=== Directions for this task ===
Restate all the lines below word for word, but omit the pictures.

[Extracted data entries]
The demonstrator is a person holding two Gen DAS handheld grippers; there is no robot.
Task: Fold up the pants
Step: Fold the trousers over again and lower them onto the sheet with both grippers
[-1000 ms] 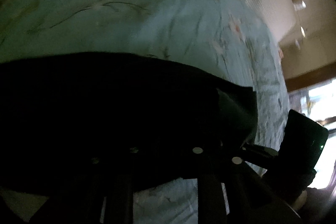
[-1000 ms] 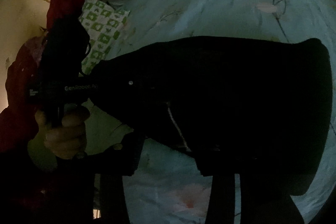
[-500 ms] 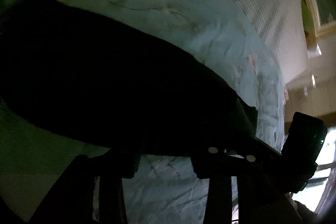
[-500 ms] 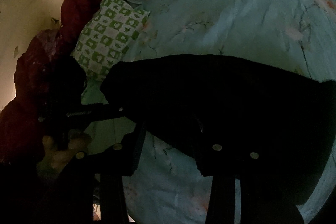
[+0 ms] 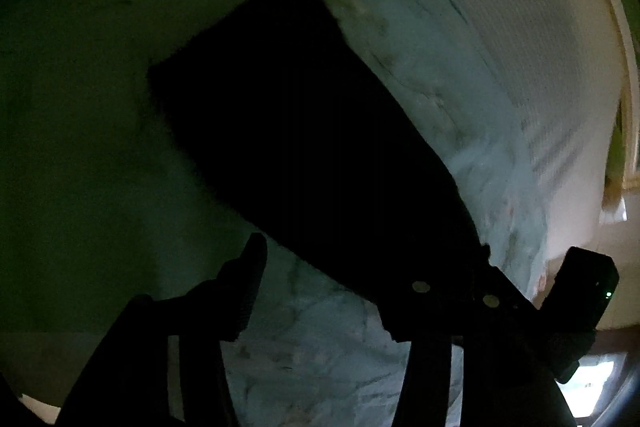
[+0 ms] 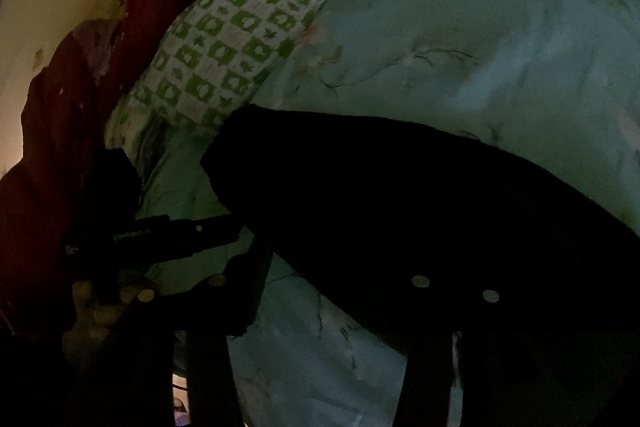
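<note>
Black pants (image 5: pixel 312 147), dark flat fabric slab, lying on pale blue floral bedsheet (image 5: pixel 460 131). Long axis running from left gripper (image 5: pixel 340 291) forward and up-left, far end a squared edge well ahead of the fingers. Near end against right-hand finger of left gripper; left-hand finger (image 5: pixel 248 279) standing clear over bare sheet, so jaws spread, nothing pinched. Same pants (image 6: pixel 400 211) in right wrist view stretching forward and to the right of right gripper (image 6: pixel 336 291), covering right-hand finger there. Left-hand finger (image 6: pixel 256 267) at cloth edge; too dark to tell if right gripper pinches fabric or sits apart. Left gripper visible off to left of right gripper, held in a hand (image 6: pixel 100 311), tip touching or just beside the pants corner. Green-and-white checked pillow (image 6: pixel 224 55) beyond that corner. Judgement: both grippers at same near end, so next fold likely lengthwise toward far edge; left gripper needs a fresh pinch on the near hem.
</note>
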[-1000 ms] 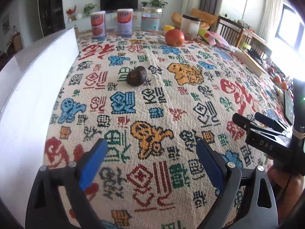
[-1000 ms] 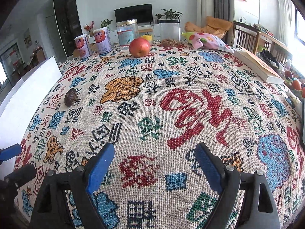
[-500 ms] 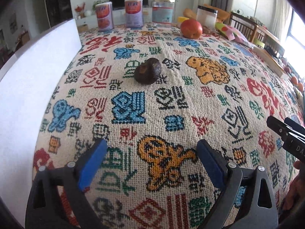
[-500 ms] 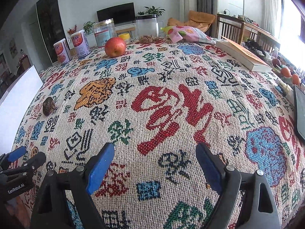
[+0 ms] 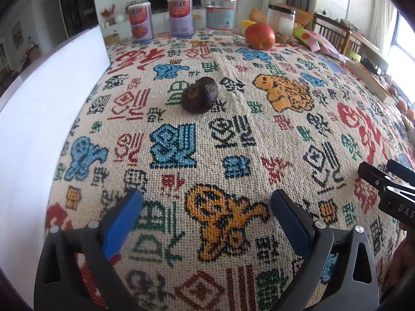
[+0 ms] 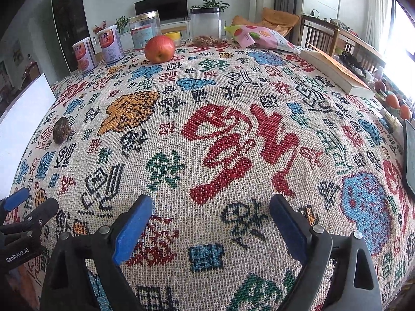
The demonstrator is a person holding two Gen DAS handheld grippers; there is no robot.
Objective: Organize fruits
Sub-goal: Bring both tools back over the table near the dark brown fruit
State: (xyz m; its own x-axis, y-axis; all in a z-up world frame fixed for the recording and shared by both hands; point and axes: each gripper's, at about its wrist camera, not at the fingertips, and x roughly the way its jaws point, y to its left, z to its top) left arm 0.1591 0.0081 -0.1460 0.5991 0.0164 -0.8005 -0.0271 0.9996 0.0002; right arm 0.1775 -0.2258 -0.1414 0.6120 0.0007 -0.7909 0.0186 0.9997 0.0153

=== Expected answer ===
The demonstrator is a person holding two Gen DAS handheld grippers; there is no robot.
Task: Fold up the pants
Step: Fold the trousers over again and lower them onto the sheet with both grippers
[-1000 ms] 
[-1000 ms] 
[-500 ms] 
[-500 ms] 
[+0 ms] 
[+0 ms] 
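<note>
Black pants (image 5: pixel 312 147), dark flat fabric slab, lying on pale blue floral bedsheet (image 5: pixel 460 131). Long axis running from left gripper (image 5: pixel 340 291) forward and up-left, far end a squared edge well ahead of the fingers. Near end against right-hand finger of left gripper; left-hand finger (image 5: pixel 248 279) standing clear over bare sheet, so jaws spread, nothing pinched. Same pants (image 6: pixel 400 211) in right wrist view stretching forward and to the right of right gripper (image 6: pixel 336 291), covering right-hand finger there. Left-hand finger (image 6: pixel 256 267) at cloth edge; too dark to tell if right gripper pinches fabric or sits apart. Left gripper visible off to left of right gripper, held in a hand (image 6: pixel 100 311), tip touching or just beside the pants corner. Green-and-white checked pillow (image 6: pixel 224 55) beyond that corner. Judgement: both grippers at same near end, so next fold likely lengthwise toward far edge; left gripper needs a fresh pinch on the near hem.
</note>
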[-1000 ms] 
[-1000 ms] 
[-500 ms] 
[-500 ms] 
[+0 ms] 
[+0 ms] 
The demonstrator is a person holding two Gen DAS handheld grippers; there is no robot.
Objective: Organize fruits
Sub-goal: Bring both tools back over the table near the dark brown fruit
State: (xyz m; its own x-axis, y-axis; all in a z-up world frame fixed for the recording and shared by both hands; point and axes: each gripper's, at about its wrist camera, not at the fingertips, and x roughly the way its jaws point, y to its left, z to its top) left arm 0.1591 0.0081 -0.1460 0.5991 0.0164 -0.8005 -0.0271 0.9996 0.0002; right arm 0.1775 -0.2258 -0.1414 0.6120 0.0007 -0.7909 0.0186 0.9997 0.0153

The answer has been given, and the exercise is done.